Tuesday, 1 October 2013 – Vol. 43 N° 40

Note: The following translation is the product of a first run through Google Translate.  In most cases it is  sufficient to identify statements of interest, but more careful translation is  required to properly understand the text.  Translation block numbers (T#) have been assigned by the Project as references to facilitate analysis and discussion.

Original Text

T#

Caution: raw machine translation

 (Reprise à 11 h 7)
Le Président (M. Bergman) : À l’ordre, s’il vous plaît! Alors, on souhaite la bienvenue à La Maison Michel Sarrazin. 001 The Chairman (Mr. Bergman): Order, please! So, please welcome Michel Sarrazin Home.
Dr L’Heureux, M. Richard, bienvenue. Vous avez 15 minutes pour faire votre présentation, suivie d’un échange avec les membres de la commission. Alors, vos noms, s’il vous plaît, vos titres. Et le prochain 15 minutes est à vous. 002 Dr. L’Heureux, Richard, welcome. You have 15 minutes to make your presentation, followed by a discussion with the members of the commission. So your name, please, your titles. And the next 15 minutes is yours.
M. L’Heureux (Michel) : Merci beaucoup, ça nous fait plaisir d’être ici.
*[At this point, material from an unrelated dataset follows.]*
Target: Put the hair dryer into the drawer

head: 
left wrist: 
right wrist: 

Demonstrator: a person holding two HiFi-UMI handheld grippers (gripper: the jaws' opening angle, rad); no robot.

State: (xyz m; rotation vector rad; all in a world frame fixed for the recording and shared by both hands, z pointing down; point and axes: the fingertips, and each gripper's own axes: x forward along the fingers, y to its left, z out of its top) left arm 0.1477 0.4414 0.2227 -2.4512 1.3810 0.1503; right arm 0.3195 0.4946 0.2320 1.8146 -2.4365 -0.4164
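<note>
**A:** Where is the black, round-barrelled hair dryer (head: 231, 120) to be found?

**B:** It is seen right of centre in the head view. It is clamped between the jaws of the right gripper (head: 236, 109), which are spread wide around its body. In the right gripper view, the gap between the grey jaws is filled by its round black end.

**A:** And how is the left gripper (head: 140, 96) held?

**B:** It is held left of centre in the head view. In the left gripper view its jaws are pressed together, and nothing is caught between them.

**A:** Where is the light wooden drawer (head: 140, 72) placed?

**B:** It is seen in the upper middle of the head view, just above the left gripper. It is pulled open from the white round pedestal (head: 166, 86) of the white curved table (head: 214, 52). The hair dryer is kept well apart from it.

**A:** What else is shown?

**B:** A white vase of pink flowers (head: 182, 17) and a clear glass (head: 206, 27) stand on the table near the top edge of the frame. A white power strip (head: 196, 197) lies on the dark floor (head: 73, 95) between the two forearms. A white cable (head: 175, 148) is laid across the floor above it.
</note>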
Michel L’Heureux, je suis le directeur général de La Maison Michel Sarrazin. Je suis accompagné de M. Louis-André Richard, qui est professeur de philosophie et membre de notre comité d’éthique clinique, et également, dans l’assistance, quelques membres du conseil d’administration et une personne responsable de nos communications. 003 Mr. L’Heureux (Michel): Thank you, it is our pleasure to be here. Michel L’Heureux, I am the CEO of La Maison Michel Sarrazin. I am accompanied by Mr. Louis-André Richard, who is a professor of philosophy and member of our clinical ethics committee, and also in the audience, some members of the board and one person responsible for our communications.
J’aimerais, d’entrée de jeu, distinguer notre capacité d’apprécier, au niveau du concret, les gestes que pose le présent gouvernement et que posaient aussi les précédents gouvernements depuis 2004 en faveur des soins palliatifs sur le terrain par des actions très concrètes, des politiques et la manière qu’on apprécie ou qu’on déprécie.  Et plusieurs éléments du présent projet de loi, qui, en apparence, peuvent donner l’image de promouvoir ou défendre les soins palliatifs, mais par la confusion des termes qui sont utilisés, font, pour nous, plus de tort que de bien. 004 I would like at the outset, distinguish our ability to appreciate, at the concrete actions raised by this government and previous governments also posed since 2004 in favor of palliative care field by very action practical, policy and how we appreciate or depreciate it. And several elements of this bill, which, apparently, can give the image to promote and defend the hospice, but the confusion of terms that are used, are for us more harm than good.